**WORK INSTRUCTIONS**
Transcribe the data below verbatim from the line with "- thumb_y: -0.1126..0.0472" to the line with "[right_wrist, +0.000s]". Include both of those lines.

(Data items)
----
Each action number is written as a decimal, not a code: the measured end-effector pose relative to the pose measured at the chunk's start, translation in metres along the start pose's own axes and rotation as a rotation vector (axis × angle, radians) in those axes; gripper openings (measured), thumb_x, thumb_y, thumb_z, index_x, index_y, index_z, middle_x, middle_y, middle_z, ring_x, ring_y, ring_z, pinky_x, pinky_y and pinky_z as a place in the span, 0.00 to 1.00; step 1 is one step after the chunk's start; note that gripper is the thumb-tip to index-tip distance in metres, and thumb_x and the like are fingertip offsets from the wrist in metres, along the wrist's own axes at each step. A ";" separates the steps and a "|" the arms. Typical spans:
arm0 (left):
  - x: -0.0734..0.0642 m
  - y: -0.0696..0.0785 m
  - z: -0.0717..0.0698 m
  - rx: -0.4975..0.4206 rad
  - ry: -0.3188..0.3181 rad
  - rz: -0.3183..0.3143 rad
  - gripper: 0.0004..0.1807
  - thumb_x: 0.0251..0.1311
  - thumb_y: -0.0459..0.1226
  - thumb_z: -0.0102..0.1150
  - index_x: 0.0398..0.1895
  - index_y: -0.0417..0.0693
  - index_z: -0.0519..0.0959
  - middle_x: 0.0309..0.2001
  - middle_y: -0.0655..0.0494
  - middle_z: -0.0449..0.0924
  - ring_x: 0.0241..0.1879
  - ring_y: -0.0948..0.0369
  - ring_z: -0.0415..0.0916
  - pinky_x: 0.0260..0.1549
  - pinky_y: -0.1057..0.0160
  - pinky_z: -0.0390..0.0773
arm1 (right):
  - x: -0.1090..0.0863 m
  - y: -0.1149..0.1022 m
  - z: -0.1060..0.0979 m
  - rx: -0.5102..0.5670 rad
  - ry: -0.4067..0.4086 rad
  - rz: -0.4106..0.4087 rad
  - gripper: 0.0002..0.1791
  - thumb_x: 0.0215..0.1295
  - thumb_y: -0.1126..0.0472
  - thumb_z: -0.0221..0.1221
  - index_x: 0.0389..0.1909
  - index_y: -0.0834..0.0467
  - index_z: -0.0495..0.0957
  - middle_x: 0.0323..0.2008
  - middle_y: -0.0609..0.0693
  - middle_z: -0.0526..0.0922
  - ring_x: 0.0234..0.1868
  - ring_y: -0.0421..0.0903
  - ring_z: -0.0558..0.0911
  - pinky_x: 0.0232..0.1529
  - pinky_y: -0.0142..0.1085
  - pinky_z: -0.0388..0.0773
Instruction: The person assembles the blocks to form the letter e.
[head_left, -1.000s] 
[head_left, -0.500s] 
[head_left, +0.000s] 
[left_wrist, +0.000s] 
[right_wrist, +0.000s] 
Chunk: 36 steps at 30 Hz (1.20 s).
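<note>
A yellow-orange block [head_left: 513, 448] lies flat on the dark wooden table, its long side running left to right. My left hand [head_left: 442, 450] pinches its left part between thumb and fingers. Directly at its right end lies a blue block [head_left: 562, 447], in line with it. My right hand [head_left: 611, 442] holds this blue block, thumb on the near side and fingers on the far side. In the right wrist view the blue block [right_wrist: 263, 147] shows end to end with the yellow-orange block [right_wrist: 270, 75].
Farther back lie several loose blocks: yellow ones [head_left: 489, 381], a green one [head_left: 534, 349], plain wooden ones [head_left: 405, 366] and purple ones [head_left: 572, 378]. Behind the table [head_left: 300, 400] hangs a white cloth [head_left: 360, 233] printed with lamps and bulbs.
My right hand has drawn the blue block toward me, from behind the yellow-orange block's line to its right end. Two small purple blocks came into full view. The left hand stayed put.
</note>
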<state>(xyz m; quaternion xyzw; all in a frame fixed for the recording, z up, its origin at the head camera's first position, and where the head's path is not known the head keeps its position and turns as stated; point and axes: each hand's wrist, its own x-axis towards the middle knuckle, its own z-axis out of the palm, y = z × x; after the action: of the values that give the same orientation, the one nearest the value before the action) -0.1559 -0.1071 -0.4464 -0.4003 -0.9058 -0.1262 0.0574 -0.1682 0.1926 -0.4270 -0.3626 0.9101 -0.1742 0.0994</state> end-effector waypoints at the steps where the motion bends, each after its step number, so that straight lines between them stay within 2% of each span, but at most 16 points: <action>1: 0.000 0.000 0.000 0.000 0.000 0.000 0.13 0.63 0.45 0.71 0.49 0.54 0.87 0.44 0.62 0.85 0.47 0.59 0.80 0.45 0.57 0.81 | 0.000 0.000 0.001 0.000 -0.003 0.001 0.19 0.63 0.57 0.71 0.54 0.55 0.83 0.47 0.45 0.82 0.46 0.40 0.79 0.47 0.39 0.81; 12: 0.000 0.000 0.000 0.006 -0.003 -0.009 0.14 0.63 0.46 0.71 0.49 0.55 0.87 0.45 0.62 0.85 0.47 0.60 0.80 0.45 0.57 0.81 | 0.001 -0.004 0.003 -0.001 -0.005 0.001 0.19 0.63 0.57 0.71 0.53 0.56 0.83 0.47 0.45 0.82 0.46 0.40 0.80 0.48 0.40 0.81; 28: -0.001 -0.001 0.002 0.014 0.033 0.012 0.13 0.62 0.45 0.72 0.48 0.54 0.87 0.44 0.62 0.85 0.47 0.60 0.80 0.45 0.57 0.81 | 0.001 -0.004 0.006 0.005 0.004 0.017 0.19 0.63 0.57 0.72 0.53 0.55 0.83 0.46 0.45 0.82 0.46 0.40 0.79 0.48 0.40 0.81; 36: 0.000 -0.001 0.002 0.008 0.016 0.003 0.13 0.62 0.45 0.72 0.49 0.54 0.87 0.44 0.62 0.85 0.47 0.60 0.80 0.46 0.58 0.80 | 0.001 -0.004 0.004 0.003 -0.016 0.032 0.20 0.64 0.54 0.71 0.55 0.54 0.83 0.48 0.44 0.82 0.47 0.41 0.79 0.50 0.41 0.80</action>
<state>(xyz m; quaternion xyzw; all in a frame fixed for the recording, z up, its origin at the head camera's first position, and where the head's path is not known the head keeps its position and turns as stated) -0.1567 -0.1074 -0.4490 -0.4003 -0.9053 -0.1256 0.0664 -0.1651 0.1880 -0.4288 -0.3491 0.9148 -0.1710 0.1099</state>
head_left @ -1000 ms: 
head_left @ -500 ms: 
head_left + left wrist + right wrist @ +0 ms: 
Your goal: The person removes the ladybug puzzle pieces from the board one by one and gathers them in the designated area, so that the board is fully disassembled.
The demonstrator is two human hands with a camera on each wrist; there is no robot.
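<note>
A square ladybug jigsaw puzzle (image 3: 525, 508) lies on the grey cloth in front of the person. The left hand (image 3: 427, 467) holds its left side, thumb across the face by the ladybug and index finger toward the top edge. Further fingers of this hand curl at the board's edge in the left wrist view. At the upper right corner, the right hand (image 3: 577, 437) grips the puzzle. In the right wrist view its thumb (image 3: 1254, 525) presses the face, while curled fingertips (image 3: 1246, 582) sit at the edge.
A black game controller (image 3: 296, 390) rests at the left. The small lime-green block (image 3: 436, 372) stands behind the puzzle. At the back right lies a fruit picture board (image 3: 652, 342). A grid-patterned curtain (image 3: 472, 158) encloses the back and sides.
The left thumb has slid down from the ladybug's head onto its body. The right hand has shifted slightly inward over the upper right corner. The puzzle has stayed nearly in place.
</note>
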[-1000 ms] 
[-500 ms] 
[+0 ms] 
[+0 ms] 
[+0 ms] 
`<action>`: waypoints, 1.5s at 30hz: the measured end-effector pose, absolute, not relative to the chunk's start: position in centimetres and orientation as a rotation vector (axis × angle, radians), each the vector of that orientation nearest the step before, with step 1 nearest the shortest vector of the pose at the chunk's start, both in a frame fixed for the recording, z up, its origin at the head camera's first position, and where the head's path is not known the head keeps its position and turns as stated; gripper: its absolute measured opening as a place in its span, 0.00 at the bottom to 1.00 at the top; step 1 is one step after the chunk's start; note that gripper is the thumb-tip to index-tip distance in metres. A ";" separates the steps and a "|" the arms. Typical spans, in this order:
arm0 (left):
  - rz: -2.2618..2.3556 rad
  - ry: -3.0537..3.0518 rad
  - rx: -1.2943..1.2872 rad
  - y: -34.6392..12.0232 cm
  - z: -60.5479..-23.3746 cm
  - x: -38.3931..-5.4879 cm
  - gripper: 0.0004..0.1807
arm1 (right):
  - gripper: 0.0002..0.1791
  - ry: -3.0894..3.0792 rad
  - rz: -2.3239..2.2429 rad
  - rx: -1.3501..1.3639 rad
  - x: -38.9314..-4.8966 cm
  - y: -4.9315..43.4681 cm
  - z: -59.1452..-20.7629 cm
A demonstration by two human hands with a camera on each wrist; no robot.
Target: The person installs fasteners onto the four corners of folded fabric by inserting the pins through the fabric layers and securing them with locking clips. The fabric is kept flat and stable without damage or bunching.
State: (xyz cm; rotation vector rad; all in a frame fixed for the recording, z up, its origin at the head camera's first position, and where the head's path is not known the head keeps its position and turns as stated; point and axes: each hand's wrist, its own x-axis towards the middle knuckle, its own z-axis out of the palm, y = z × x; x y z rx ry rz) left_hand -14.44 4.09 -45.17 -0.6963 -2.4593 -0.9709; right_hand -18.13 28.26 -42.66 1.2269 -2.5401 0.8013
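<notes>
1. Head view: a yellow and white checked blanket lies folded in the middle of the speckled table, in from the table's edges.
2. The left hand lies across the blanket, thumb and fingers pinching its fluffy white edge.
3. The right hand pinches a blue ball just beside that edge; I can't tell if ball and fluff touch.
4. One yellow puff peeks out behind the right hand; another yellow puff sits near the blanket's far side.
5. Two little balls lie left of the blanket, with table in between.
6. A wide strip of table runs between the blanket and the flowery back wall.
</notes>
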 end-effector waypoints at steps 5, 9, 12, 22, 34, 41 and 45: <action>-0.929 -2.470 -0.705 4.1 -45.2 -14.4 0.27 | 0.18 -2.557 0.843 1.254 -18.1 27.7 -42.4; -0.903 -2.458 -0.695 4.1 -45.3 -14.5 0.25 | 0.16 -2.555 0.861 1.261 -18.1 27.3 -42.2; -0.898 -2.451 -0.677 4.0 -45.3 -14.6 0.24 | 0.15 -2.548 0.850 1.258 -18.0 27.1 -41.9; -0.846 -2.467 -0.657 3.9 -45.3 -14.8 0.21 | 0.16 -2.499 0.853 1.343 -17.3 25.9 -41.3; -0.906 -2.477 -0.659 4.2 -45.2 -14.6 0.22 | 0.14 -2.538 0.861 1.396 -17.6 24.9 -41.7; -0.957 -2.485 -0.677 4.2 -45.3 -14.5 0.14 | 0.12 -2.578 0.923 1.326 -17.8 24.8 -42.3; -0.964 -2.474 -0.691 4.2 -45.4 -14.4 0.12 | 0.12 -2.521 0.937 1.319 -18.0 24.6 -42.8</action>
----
**RESPONSE BELOW**
  - thumb_y: -0.1126..0.0472
  - thumb_z: -0.0221..0.1221
  - index_x: 0.0389..0.1909
  - index_y: -0.0834..0.0467
  - index_z: -0.0495..0.0957
  - middle_x: 0.0323..0.2008
  - middle_y: -0.0609..0.0693
  - middle_z: -0.0526..0.0922
  - ring_x: 0.0234..0.1868
  - ring_y: -0.0421..0.0903
  - ring_z: -0.0558..0.0911
  - pinky_x: 0.0232..0.1529
  - pinky_y: -0.0142..0.1085
  - pinky_z: -0.0388..0.0773
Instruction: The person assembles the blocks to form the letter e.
[head_left, -1.000s] 
[head_left, -0.500s] 
[head_left, +0.000s] 
[left_wrist, +0.000s] 
[right_wrist, +0.000s] 

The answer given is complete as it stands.